**Activity**
Going line by line through the listing, how many lines hold "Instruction"? State nothing but the number.

# # # # #

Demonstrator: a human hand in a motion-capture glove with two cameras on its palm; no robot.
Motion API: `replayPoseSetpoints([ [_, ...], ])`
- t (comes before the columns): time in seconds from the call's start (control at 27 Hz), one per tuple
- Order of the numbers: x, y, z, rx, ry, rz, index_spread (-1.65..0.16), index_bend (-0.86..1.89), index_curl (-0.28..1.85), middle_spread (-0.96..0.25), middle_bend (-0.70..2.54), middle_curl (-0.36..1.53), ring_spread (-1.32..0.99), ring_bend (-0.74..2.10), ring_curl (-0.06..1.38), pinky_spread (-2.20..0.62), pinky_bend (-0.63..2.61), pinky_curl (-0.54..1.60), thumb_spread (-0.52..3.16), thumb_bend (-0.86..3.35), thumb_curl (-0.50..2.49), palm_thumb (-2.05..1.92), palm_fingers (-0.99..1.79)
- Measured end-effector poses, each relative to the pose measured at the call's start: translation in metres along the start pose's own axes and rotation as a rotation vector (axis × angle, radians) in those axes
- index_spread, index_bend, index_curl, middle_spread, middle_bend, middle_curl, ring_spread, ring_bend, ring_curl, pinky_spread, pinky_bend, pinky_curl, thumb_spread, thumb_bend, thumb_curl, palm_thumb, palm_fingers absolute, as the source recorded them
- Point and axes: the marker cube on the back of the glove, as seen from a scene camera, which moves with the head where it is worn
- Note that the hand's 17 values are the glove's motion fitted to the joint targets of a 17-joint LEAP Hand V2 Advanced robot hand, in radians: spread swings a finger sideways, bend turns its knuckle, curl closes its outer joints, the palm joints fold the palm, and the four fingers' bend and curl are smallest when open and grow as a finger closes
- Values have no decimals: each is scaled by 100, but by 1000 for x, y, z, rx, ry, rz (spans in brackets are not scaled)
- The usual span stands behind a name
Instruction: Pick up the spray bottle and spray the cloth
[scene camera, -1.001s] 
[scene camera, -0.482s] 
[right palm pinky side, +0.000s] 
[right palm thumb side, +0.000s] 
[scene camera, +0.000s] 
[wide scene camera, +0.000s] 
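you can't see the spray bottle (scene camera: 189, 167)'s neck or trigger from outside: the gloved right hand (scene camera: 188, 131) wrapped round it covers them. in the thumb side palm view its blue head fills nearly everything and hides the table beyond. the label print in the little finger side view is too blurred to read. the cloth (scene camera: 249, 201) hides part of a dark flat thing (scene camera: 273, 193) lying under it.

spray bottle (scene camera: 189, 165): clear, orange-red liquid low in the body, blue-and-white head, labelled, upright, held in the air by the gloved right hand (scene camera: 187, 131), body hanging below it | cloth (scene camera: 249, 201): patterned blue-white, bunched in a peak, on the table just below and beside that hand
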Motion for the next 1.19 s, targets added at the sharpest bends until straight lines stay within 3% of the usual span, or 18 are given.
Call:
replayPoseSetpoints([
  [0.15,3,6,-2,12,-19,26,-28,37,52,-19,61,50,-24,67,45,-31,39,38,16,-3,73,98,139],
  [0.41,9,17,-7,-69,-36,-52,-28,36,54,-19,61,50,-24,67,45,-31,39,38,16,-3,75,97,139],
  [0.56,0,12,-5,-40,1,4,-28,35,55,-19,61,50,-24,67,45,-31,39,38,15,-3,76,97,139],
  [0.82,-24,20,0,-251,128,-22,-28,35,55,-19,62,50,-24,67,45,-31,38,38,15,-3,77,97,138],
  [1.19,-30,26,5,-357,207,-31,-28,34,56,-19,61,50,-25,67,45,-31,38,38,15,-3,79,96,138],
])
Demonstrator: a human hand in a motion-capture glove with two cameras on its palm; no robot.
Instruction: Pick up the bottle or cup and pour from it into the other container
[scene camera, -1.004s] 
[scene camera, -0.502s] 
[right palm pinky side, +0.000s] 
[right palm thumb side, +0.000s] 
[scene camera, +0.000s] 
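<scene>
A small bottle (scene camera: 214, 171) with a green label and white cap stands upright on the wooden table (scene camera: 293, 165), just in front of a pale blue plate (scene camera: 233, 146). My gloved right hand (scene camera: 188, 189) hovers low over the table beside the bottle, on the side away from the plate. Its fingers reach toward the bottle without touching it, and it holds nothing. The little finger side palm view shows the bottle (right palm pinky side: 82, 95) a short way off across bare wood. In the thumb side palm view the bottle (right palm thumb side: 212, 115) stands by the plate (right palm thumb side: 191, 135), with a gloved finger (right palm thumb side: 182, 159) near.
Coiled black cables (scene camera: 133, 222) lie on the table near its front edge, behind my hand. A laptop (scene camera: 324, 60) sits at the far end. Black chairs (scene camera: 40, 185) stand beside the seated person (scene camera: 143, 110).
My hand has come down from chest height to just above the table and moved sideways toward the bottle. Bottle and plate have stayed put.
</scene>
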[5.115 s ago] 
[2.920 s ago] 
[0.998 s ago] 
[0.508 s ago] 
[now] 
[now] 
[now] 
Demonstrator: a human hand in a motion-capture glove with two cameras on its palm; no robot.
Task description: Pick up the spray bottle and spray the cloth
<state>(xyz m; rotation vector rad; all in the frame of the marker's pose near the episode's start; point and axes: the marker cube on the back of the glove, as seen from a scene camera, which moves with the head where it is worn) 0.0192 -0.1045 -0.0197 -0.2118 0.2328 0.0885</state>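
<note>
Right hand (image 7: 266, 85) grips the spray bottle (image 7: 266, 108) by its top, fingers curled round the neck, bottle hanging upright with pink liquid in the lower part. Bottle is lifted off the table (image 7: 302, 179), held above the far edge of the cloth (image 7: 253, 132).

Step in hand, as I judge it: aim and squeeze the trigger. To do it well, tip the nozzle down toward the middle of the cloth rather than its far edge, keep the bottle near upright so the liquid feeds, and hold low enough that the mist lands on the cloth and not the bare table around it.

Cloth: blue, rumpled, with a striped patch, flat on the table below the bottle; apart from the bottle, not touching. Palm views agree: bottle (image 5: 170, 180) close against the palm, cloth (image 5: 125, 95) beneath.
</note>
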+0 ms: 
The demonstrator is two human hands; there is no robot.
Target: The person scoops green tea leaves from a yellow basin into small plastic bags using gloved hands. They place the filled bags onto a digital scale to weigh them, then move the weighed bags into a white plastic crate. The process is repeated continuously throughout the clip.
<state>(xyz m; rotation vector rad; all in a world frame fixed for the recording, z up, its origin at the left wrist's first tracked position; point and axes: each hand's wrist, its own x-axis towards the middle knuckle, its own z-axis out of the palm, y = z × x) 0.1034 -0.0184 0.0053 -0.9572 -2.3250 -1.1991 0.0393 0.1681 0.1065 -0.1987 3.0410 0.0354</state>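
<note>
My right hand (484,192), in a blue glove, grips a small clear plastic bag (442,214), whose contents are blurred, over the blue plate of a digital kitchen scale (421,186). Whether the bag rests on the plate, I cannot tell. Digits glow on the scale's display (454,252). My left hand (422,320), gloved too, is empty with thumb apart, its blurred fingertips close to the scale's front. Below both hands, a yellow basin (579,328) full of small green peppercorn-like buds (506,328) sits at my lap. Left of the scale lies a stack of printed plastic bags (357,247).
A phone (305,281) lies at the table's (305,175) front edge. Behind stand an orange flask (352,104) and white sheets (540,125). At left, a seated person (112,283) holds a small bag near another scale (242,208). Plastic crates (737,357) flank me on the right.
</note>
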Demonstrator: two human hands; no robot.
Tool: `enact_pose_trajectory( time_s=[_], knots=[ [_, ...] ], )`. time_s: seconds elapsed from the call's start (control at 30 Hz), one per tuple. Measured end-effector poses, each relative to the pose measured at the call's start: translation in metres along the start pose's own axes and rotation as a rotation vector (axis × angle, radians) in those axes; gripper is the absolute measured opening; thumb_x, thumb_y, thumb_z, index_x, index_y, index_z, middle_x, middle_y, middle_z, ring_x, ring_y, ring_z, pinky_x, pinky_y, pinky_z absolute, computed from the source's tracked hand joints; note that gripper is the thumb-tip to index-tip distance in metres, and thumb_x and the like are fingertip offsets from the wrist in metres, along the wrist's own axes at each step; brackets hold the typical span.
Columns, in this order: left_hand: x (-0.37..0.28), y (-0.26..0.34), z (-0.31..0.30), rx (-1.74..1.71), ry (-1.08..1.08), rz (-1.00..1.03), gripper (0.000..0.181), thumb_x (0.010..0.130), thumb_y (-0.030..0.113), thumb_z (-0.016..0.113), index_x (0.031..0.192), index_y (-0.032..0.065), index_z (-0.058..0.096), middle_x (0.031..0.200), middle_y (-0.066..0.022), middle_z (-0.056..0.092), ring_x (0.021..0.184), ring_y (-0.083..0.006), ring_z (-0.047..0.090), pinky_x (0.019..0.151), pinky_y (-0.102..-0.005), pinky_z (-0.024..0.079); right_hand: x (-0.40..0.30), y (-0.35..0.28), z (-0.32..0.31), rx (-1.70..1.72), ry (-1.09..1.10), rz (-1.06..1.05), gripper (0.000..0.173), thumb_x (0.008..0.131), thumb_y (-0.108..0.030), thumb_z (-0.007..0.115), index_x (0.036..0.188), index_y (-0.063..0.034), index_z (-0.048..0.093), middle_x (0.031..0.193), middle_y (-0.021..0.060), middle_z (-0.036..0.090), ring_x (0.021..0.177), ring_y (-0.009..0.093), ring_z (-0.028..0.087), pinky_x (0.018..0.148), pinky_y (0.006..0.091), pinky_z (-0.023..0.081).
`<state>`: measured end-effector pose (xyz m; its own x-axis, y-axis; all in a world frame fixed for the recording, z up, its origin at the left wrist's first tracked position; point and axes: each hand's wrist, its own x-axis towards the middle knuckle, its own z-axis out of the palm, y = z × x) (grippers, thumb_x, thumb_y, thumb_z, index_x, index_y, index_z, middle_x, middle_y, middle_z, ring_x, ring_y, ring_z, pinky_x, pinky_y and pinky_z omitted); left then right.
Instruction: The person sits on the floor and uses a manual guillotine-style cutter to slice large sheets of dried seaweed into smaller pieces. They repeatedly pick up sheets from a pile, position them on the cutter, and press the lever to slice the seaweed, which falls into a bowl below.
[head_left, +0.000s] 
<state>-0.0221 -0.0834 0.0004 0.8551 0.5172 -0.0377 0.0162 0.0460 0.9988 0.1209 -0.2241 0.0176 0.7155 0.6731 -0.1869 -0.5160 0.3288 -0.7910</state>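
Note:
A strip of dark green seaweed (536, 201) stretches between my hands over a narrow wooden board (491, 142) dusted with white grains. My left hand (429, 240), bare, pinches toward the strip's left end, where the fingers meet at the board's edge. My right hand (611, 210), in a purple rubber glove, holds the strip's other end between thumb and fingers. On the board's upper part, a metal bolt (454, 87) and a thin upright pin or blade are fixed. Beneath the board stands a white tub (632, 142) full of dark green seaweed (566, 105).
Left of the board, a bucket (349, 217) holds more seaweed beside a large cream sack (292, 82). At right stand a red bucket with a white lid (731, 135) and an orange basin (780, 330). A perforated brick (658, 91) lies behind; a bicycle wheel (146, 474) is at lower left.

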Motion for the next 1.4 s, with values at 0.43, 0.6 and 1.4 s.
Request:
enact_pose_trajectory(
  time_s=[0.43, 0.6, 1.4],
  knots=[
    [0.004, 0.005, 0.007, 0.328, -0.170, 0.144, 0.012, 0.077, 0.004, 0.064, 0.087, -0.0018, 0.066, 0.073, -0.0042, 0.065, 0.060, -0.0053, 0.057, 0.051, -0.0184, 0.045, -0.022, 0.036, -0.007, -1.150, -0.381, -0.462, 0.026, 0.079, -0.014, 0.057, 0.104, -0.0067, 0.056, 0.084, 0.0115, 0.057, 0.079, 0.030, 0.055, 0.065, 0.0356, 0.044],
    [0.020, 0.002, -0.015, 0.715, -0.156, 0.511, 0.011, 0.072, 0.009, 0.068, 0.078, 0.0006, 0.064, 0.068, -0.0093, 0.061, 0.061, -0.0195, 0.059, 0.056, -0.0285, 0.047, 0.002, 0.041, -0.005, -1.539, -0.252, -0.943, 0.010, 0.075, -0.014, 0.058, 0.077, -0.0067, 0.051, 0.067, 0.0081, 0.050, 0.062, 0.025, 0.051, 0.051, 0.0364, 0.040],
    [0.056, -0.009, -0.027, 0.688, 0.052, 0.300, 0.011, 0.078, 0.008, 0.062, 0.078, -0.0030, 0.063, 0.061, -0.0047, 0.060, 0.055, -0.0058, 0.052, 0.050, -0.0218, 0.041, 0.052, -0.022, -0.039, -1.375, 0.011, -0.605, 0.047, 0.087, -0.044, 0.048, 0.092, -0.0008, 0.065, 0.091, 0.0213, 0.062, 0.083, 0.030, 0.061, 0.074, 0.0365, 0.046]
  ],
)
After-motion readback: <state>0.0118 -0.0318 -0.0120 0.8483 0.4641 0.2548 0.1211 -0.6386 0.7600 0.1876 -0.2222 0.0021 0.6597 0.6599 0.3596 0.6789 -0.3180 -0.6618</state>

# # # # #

**Solution to the problem**
3